Another thing to note with this “stepping stone” is that amplitude is typically less than 10 microvolts. As such, when it comes to amplifying the signals, that would require a system gain of 43 dB to 60 dB in order to place the signals within the 10-bit resolution of the onboard ADC (~ 1 mV).
Impedance concerns compound the narrow ADC resolution because decreasing electrode geometries mean greater resistivity and noise in the system. In their paper published in August of 2019, Neuralink investigated two surface treatments (polystyrene sulfonate and iridium oxide), which have promising impedance characteristics.
2. Automatic Spike Detection
Once the signals are amplified, they are converted and digitized to 0s and 1s by our on-chip analog to digital-converter. Spikes or action potentials are often critical for certain BMI tasks. Currently, there are several methods for detecting spikes such as thresholding, PCA, etc.
One of the robust ways that Neuralink is going about detecting spikes is by directly characterizing the shape (different from template matching). In some cases, we can identify different neurons from the same electrode based on shape. Analog pixels can capture the entire neural signal samples at 20,000 samples per second with 10 bits of resolution resulting in over 200 megabits per second of neural data for each channel.
Neuralink is able to stream the entire broadband signal through a single USB C connector and cable. They wanted to eliminate cables and connectors so they modified their algorithms to fit the hardware by making it both scalable and low power.

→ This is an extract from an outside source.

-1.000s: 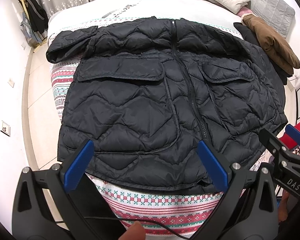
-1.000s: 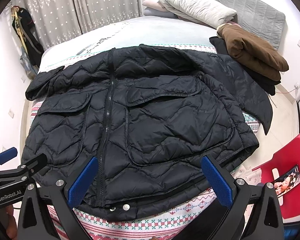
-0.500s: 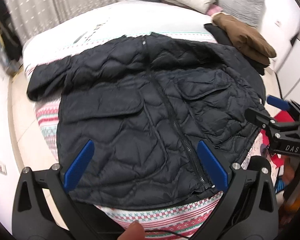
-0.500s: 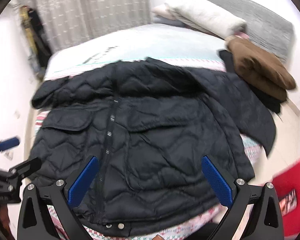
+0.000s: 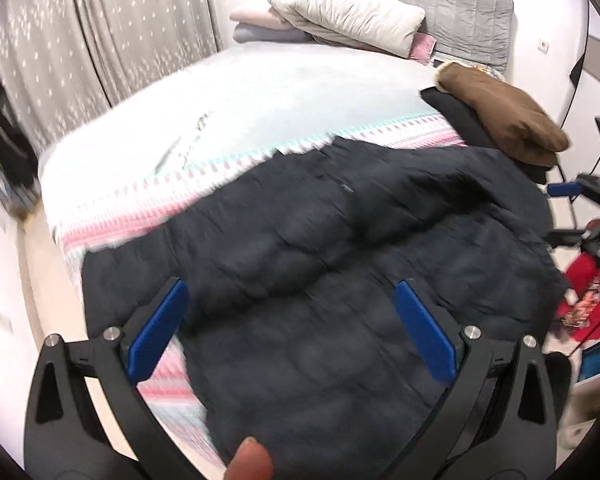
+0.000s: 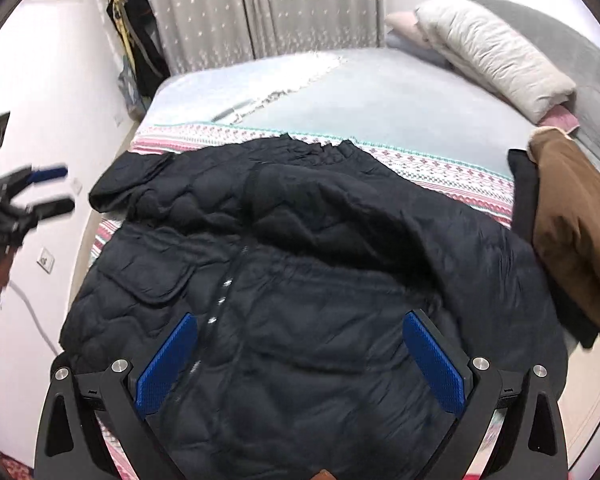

Currently, they are able to implement the algorithm to compress neural data by more than 200 times and only takes 900 nanoseconds to compute, which is faster than the time it takes for the brain to realize it happened.
3. Every Channel Stimulation (Generation of Action Potentials)
The final stepping stone for Neuralink was electrode stimulation. They wanted the N1 SoC to provide electrode stimulation on top of reception. As of right now, the N1 chip can stimulate any one of its electrodes in groups of 64 — simultaneously. With an ability to stimulate even more neurons comes the performance of more complex tasks.
A Deeper Look at Neuralink’s N1 SoC
Moving on, we dive into the main patent relating to the ASIC chip that describes in detail the way that neural signals pass through the N1 module as well as the various customizations that can be made to the setup outlined in the white paper.
Different Chip Architectures
As explained in the previous section, each N1 module carries multiple ASICs to maximize processing throughput. Several arrangements were proposed in the patent, most of which can be categorized either as:
- Linear
- Two-dimensional
For simplicity’s sake, the linear arrangement, where data is passed from one ASIC to the next, will be the focus of this review.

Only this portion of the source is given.